Lobbyists around the state house are denying any influence over a Republican "alternative" ethics bill--supported by Democrats in the House and Democratic Governor Phil Bredesen (who all but scoffed to a reporter on the recent Nissan relocation that making deals is more important than having ideals)--that would gut the original ethics bill's intention to limit the ability of lobbyists to pay off legislators in return for favorable votes. They can deny to their hearts content, but the Tennessean obtained a "list of concerns" of the lobbyists. It's on there. At least one legislator says that lobbyists approached him about the issue. Lobbyists with the Tennessee Chamber of Commerce and Industry sent off a newsletter to its 2,000 members urging business leaders to contact legislators on the matter.
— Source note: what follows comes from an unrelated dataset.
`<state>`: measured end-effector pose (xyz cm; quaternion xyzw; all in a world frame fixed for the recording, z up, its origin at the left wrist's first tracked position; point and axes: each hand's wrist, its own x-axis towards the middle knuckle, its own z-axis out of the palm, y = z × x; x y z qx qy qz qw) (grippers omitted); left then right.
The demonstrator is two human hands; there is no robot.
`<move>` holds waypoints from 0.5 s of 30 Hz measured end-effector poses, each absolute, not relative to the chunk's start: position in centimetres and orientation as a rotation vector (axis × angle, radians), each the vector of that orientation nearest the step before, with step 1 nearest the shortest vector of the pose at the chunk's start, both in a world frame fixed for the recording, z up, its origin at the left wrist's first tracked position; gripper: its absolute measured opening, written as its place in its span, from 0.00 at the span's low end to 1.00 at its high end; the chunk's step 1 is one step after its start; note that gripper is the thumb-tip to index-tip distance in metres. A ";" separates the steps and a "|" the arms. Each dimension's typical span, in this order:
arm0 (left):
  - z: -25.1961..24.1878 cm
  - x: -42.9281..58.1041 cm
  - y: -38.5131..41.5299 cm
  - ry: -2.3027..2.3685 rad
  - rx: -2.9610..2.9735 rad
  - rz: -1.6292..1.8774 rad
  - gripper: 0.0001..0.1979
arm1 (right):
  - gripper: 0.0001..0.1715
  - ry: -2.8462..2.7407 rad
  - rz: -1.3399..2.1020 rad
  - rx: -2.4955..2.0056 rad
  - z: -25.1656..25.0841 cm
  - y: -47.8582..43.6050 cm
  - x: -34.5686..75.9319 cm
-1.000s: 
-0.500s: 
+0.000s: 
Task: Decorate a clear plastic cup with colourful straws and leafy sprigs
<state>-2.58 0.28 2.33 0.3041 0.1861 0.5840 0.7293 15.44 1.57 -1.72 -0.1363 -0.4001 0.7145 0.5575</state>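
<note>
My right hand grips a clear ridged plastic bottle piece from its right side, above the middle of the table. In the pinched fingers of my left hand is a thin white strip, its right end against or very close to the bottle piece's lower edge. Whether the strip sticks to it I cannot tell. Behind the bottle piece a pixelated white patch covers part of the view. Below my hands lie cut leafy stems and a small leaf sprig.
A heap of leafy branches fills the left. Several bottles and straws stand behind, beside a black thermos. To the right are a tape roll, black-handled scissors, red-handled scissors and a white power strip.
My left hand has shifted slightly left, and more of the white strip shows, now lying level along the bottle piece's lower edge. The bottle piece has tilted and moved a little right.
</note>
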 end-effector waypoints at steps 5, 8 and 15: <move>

But even without the Tennessean's evidence, it doesn't take much to connect the dots between truckloads of lobbyists' money and their influence over a Republican-initiated and Blue-Dog-Democrat-supported bill designed to kill ethics reform and make the state safe for unfettered private profits.
But how does the Republican sponsor justify the killing? By the ridiculous charge that, since lobbyist groups would have to hire a person to monitor and to assure ethical behavior, they would be paying a "hidden tax." Cry me a river of tears. God forbid that they take some of the money to pay monitors from that $4.95 million per year that they dump into legislators' laps. Call it a tax if you like; I'd call it a small price to pay for ethical business leadership. I guess the lobbyists believe that ethical conduct just costs too much money; it doesn't make good business sense.
But given their overeager profit motives, might the shadier lobbyists be most concerned that hiring ethics monitors might cost them even more money when they have to bribe those officials to look the other way? That would amount to "double-secret-taxation."